EL HOMBRE QUE LE PERDONÓ LA VIDA A HITLER


Martes 25 de noviembre de 2025
Henry Tandey, nacido el 30 de agosto de 1891 en Leamington, Warwickshire, Inglaterra, es una figura histórica, cuyo nombre resuena por un episodio singular en los anales de los conflictos bélicos.
Antes de convertirse en el soldado raso más condecorado del Ejército Británico durante la Primera Guerra Mundial, Tandey era un fogonero de calderas que sirvió en el Regimiento de los Fusileros Verdes Reales (Royal Green Jackets) por deseo de servir a su país.
Durante la guerra, Tandey se destacó por su valentía y habilidades en el campo de batalla, participando en varias de las confrontaciones más sangrientas del Frente Occidental, incluyendo la Primera Batalla de Ypres, la Batalla del Somme y la infame Batalla de Passchendaele.

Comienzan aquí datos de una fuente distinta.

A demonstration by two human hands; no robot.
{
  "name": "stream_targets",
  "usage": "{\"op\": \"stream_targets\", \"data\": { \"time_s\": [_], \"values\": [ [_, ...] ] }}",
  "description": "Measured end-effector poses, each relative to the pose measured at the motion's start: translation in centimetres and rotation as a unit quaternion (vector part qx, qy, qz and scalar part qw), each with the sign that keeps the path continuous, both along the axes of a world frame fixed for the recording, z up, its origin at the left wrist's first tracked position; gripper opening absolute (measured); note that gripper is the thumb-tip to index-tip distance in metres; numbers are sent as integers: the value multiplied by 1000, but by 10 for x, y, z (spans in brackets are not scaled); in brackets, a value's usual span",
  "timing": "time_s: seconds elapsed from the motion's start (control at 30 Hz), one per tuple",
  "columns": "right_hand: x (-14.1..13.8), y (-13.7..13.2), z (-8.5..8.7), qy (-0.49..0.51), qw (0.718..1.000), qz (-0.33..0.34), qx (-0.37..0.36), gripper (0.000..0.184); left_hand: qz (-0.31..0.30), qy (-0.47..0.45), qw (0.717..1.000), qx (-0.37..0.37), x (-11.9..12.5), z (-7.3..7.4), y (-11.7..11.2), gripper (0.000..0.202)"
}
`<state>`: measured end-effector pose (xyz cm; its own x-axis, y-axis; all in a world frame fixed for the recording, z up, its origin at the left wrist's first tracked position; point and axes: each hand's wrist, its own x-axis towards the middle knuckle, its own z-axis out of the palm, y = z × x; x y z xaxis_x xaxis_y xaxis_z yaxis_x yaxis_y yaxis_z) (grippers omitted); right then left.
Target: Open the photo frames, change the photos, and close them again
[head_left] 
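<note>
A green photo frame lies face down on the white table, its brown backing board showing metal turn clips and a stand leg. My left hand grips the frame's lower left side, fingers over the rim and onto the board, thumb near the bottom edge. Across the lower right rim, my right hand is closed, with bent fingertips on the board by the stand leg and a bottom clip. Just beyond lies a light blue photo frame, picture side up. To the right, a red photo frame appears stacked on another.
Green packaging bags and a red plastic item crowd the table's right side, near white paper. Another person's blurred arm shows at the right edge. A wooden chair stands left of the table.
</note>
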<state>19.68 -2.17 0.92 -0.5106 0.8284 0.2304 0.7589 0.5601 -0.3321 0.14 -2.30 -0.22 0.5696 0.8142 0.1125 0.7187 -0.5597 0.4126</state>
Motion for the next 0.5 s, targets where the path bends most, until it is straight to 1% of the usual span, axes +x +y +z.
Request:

Su valentía no pasó desapercibida; fue condecorado con la Cruz Victoria, la máxima distinción militar por actos de valor, así como la Medalla de Conducta Distinguida y la Medalla Militar.
Sin embargo, es el incidente ocurrido el 28 de septiembre de 1918, durante la Batalla de Ypres, lo que ha capturado la atención tanto de historiadores como del público en general.
En esa ocasión, Tandey se encontró cara a cara con un soldado alemán gravemente herido, quien se cree que era Adolfo Hitler.
En ese intenso momento, Tandey, en el fragor de la batalla, decidió perdonar la vida del joven soldado, absteniéndose de disparar.
Este acto de compasión fue significativo no solo por su humanidad, sino también por las implicaciones que tendría en la historia mundial.
Según relatos, el soldado alemán asintió en señal de gratitud antes de alejarse arrastrándose.
Años más tarde, cuando Hitler ascendería al poder como Canciller de Alemania, reconoció una fotografía de Henry Tandey en un periódico británico y rememoró aquel encuentro.
Según se cuenta, Hitler conservó un recorte de la noticia y, en una reunión con el primer ministro británico Neville Chamberlain en 1938, mencionó: “Ese hombre casi me mata, vi su rostro en mi sueño”.
Esta afirmación ha alimentado la fascinación en torno a Tandey.
Tras la guerra, Henry Tandey continuó su servicio militar hasta 1926.
Posteriormente, se asentó en la vida civil trabajando como guardia de seguridad en una fábrica de motores en Coventry.
El peso de la guerra y su extraordinaria experiencia lo acompañaron a lo largo de su vida.
Falleció el 20 de diciembre de 1977 en Coventry, a la edad de 86 años.
Sus cenizas fueron depositadas en el cementerio de Guerra de Tyne Cot en Bélgica, un lugar que simboliza no solo sus hazañas heroicas, sino también el sacrificio de millones de hombres y mujeres que vivieron las atrocidades de la guerra.
La historia de Henry Tandey y su decisión de perdonar la vida a Adolfo Hitler, aunque controversial, nos invita a reflexionar sobre las decisiones que pueden alterar el curso de la historia y el valor de la compasión en tiempos de conflicto.